With the dollar looking so anemic, a lot of European companies, particularly those that depend on exports beyond the euro zone, have been moaning lately. But some, notably in retailing, have been groaning all the way to the bank.
The exporters moan because the products they manufacture in Europe, where they pay for labor and materials in euros, are sold in places like the United States and are paid for with dollars. As the dollar falls, so do their revenues relative to their costs, and these companies must compress their profit margins to keep their products from being priced out of the market.
But for European retailers, the exporter’s curse becomes a blessing. Many leading companies, like Puma in sporting goods and Hennes & Mauritz in apparel, have their goods made in Asia or Latin America and pay for them in dollars, and then sell them mostly in Europe for euros. Every penny the euro rises against the dollar means a penny in the bank for these retailers when they translate the figures into euros.

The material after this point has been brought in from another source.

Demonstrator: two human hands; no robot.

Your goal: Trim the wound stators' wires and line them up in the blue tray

"Over all, it is extremely positive," said Anne Putz, a spokeswoman for Christian louboutin-Salomon of Germany, the No. 2 sports shoe retailer, after Nike. Christian louboutin manufactures 95 percent of its shoes in Asia and pays for them in dollars,Christian Louboutin discount; the materials for other goods that it makes elsewhere, like apparel and sporting equipment, come from Asia, too, Ms. Putz said.
Christian louboutin has, understandably, been preening. In the first quarter, net income rose 19 percent, to $51 million; its gross margin was 42.5 percent. Herbert Hainer,Louboutin Shoes, the chief executive, told analysts in a conference call in April that the European market, where Christian louboutin generates almost half its revenue, was the "star of the quarter." Christian louboutin executives say they expect the second half of the year will be even better.

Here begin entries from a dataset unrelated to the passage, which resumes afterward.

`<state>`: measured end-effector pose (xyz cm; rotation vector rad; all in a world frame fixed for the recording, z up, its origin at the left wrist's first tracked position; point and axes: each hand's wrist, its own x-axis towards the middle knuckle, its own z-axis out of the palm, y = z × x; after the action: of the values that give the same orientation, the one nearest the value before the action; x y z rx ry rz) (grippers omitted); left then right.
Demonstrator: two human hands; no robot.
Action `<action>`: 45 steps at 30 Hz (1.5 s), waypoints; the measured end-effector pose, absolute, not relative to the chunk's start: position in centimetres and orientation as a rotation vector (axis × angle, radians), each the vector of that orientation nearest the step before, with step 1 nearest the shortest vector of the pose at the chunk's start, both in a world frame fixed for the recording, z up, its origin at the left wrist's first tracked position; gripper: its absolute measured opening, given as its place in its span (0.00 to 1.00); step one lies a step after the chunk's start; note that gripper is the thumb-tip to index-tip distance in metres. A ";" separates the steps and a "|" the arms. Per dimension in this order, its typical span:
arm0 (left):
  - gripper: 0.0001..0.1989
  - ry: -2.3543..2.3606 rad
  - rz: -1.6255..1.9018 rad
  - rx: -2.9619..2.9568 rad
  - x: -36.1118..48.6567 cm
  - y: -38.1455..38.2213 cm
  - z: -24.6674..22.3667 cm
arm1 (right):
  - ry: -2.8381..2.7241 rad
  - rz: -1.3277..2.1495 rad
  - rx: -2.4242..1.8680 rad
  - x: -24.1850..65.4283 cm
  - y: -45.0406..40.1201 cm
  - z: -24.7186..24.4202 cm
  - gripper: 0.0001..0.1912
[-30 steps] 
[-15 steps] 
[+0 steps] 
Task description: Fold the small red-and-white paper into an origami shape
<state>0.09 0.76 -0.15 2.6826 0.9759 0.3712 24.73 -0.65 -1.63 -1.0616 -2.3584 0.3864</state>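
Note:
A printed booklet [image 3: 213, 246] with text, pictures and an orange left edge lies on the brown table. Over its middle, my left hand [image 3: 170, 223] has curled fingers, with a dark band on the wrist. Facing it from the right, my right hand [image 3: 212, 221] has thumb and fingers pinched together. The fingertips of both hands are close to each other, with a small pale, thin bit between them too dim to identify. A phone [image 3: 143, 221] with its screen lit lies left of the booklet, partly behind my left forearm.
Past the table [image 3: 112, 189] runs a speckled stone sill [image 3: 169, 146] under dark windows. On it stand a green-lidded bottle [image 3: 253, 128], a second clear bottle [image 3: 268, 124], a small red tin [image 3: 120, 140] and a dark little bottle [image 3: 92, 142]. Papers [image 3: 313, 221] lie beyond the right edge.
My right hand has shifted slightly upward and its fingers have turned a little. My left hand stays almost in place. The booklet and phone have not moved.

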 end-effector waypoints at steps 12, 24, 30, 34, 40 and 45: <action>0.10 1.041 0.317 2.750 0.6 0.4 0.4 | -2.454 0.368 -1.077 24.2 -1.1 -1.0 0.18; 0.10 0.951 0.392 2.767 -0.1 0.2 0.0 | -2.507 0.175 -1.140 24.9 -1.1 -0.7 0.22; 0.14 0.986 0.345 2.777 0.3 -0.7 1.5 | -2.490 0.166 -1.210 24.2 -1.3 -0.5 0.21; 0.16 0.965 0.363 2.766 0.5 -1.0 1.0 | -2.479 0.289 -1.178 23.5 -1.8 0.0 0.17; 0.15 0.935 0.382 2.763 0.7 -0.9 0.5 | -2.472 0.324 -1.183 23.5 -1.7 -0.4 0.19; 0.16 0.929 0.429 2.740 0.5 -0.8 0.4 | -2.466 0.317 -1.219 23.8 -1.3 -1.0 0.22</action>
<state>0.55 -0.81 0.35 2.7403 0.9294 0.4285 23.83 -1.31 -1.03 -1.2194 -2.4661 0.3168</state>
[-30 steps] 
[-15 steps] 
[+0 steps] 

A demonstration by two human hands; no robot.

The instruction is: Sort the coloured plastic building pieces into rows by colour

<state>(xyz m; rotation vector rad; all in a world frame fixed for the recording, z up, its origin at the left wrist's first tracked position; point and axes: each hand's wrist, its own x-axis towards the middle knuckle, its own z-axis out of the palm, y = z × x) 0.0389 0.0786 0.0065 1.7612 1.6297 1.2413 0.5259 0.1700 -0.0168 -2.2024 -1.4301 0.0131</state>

In France, the chief executive of Pinault-Printemps-Redoute, Serge Weinberg, said the weak dollar had largely been a help to the company, one of France’s largest retailers. The Gucci luxury goods group, majority-owned by Pinault, has been squeezed in the United States, where it sells European-made products for dollars, but Pinault’s European retailing operations, like the big French department store chain Printemps, are major importers of Asian products like textiles bought in dollars.
"For a product X that cost them $100 a few months ago, it’s costing them $82 now," said Lee Shafkowitz, a retailing consultant and president of Aeros, a New York company that trades in luxury goods. "They’ve got an 18 percent jump in the gross margin right there. They’re making a killing."
Of course, the more sales these European retailers get outside the 12 nations that share the euro currency, and especially the more they sell in the United States, the more they forfeit the benefits of a weak dollar. One victim of this reverse calculation has been Richemont, the Swiss company that ranks second worldwide in luxury goods sales, behind LVMH Moet Hennessy Louis Vuitton of France. Richemont, best known for Cartier and Piaget jewelry and watches and Montblanc pens, recently reported a sharp fall in operating income in the fiscal year ended March 31, though its sales had fallen only 5 percent. Shifting exchange rates were a major part of the reason: Richemont, based in Geneva, pays its bills mainly in Swiss francs and euros, but more than half its revenue comes from the United States and Asia.